## TASK INSTRUCTIONS
Identify all lines in the data containing the string "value". Copy them out.

## DATA EXTRACT
※

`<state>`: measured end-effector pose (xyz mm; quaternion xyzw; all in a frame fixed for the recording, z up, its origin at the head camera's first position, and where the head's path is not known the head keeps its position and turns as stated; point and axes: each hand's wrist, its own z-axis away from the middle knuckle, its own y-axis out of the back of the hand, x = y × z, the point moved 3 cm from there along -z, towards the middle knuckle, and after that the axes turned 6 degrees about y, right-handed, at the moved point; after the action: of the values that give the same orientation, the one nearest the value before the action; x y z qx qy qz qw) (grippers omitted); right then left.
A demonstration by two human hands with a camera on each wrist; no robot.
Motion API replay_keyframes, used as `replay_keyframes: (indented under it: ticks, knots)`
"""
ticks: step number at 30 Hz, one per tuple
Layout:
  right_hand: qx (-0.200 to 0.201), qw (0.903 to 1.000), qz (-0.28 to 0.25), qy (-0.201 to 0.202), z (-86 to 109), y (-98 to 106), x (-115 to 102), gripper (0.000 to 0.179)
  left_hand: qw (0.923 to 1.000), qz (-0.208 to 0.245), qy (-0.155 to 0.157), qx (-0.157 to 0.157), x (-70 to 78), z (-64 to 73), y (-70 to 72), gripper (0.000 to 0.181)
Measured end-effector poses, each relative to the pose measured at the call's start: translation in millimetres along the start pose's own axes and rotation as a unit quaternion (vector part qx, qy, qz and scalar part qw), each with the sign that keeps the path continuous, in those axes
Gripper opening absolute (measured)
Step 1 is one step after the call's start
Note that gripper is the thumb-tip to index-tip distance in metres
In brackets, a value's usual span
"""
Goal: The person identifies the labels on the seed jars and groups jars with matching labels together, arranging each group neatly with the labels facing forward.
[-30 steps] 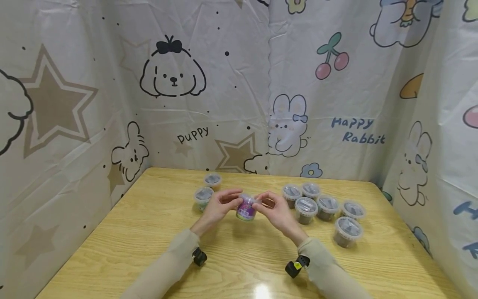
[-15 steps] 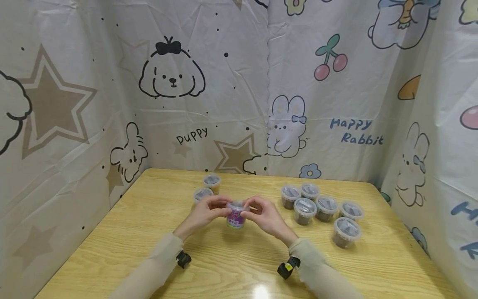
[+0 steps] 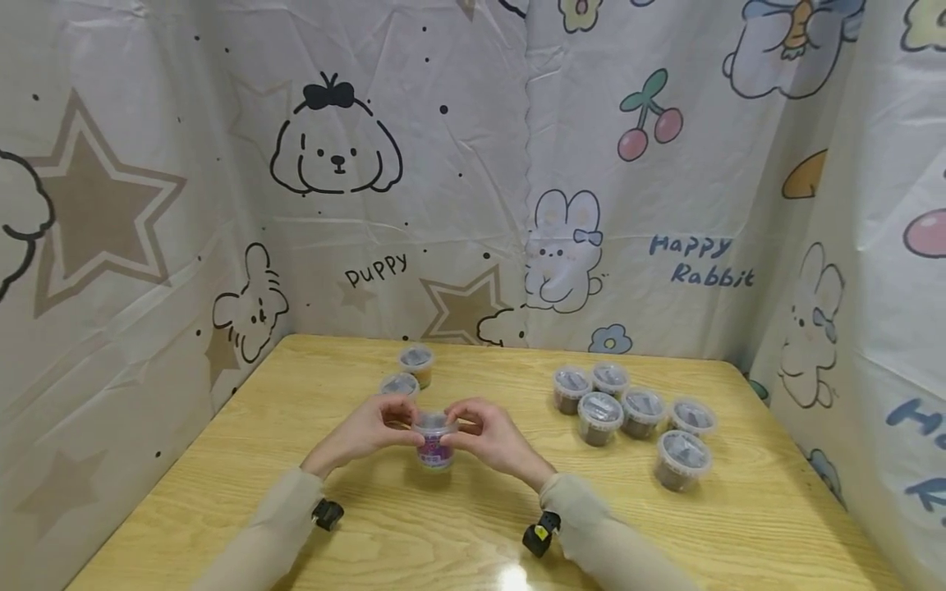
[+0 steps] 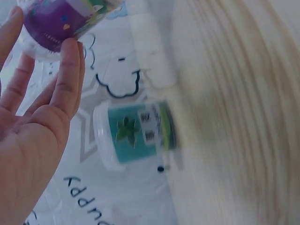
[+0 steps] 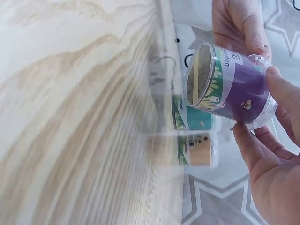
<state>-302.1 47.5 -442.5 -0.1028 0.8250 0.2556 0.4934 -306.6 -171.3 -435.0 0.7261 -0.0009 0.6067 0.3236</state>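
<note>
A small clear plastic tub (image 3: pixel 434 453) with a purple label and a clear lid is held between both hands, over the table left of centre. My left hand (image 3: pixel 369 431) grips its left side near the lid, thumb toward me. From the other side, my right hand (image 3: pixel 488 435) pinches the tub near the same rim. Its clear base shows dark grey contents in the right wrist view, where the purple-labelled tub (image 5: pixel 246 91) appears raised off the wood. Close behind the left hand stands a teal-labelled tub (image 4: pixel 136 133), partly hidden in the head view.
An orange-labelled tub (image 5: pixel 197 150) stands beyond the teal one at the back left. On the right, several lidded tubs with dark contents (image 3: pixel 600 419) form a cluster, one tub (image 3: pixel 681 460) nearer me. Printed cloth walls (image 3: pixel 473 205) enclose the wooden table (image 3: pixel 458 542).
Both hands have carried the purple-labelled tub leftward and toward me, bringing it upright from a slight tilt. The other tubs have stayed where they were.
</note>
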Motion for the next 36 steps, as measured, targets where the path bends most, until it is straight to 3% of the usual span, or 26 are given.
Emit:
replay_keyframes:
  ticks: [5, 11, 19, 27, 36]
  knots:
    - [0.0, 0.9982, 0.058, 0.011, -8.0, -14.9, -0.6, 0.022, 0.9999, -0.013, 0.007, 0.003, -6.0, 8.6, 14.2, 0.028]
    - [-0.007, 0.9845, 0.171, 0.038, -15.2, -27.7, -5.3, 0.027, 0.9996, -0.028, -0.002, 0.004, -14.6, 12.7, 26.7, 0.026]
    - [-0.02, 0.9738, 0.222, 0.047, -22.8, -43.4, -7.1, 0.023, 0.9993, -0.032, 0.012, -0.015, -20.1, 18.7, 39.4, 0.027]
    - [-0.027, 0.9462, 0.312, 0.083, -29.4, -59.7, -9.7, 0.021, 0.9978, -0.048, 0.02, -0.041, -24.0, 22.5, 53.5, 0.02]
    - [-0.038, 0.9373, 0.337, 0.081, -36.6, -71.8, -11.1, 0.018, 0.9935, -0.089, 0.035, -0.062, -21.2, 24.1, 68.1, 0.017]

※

## REPLY
`<state>`: measured end-effector pose (xyz mm; quaternion xyzw; all in a frame fixed for the recording, z up, its origin at the head camera's first position, and where the head's path is not known the head keeps its position and turns as stated; point and axes: each hand's wrist, its own z-axis away from the middle knuckle, its own y-axis out of the back of the hand, x = y × z, the point moved 3 cm from there along -z, towards the middle knuckle, and after that the axes turned 6 degrees about y, right-handed, at the moved point; after the action: of the values that give the same orientation, the one nearest the value before the action; x y z qx qy qz qw) (grippers omitted); right then left.
In brackets, a value's usual span

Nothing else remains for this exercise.